Instructions for the task.
Produce as output only the lines below starting at the line with "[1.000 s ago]" and continuing through the line with "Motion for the", each one exactly as written.

Given information.
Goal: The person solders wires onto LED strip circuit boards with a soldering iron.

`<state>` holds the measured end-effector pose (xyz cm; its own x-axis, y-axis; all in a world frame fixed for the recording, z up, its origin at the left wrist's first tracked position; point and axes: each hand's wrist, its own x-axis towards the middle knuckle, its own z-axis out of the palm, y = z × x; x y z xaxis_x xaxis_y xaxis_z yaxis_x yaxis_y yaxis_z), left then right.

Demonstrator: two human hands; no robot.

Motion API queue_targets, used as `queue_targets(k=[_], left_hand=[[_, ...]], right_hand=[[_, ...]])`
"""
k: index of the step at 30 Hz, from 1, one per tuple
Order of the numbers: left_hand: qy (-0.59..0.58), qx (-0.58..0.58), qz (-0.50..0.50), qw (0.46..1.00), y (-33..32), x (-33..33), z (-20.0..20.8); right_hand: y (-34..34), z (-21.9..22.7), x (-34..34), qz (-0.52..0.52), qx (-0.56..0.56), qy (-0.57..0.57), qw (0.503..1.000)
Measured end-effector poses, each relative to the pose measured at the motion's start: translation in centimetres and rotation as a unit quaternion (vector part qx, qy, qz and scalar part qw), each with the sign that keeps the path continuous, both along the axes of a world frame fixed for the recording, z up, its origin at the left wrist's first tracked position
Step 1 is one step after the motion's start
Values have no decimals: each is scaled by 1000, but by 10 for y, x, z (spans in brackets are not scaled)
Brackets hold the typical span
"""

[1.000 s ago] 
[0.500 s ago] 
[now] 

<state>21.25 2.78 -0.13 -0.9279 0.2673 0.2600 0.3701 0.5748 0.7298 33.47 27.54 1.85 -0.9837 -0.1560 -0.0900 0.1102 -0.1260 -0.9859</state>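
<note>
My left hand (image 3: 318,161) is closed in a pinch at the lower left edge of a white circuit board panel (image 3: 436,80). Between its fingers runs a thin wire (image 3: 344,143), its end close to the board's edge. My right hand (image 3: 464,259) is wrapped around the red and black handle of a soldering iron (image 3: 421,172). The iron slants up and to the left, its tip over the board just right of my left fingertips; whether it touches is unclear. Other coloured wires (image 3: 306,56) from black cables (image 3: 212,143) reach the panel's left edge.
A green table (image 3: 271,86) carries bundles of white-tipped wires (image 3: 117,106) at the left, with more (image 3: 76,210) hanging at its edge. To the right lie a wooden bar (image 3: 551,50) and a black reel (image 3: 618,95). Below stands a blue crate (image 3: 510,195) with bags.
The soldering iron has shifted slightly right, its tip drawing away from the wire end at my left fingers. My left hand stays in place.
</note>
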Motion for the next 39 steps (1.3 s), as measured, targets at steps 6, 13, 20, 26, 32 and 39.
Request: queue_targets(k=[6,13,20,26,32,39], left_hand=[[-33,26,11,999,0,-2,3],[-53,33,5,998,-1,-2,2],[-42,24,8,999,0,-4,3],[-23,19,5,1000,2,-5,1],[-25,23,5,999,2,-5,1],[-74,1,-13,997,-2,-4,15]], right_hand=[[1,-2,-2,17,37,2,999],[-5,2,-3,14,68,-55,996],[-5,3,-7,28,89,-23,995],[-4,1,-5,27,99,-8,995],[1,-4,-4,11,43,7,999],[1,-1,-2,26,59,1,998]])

Solution below.
[1.000 s ago] 
[0.500 s ago] 
[now] 

<state>21.25 2.78 -0.13 -0.9279 0.2673 0.2600 0.3701 0.5748 0.7298 33.47 27.54 1.85 -0.9837 -0.1560 -0.0900 0.1102 -0.1260 -0.9859</state>
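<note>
My left hand (image 3: 318,161) is closed in a pinch at the lower left edge of a white circuit board panel (image 3: 436,80). Between its fingers runs a thin wire (image 3: 344,143), its end close to the board's edge. My right hand (image 3: 464,259) is wrapped around the red and black handle of a soldering iron (image 3: 421,172). The iron slants up and to the left, its tip over the board just right of my left fingertips; whether it touches is unclear. Other coloured wires (image 3: 306,56) from black cables (image 3: 212,143) reach the panel's left edge.
A green table (image 3: 271,86) carries bundles of white-tipped wires (image 3: 117,106) at the left, with more (image 3: 76,210) hanging at its edge. To the right lie a wooden bar (image 3: 551,50) and a black reel (image 3: 618,95). Below stands a blue crate (image 3: 510,195) with bags.
The soldering iron has shifted slightly right, its tip drawing away from the wire end at my left fingers. My left hand stays in place.
</note>
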Motion for the next 39 steps (1.3 s), as measured, targets at steps 6, 13, 20, 26, 32 and 39.

The exercise requires no additional answer.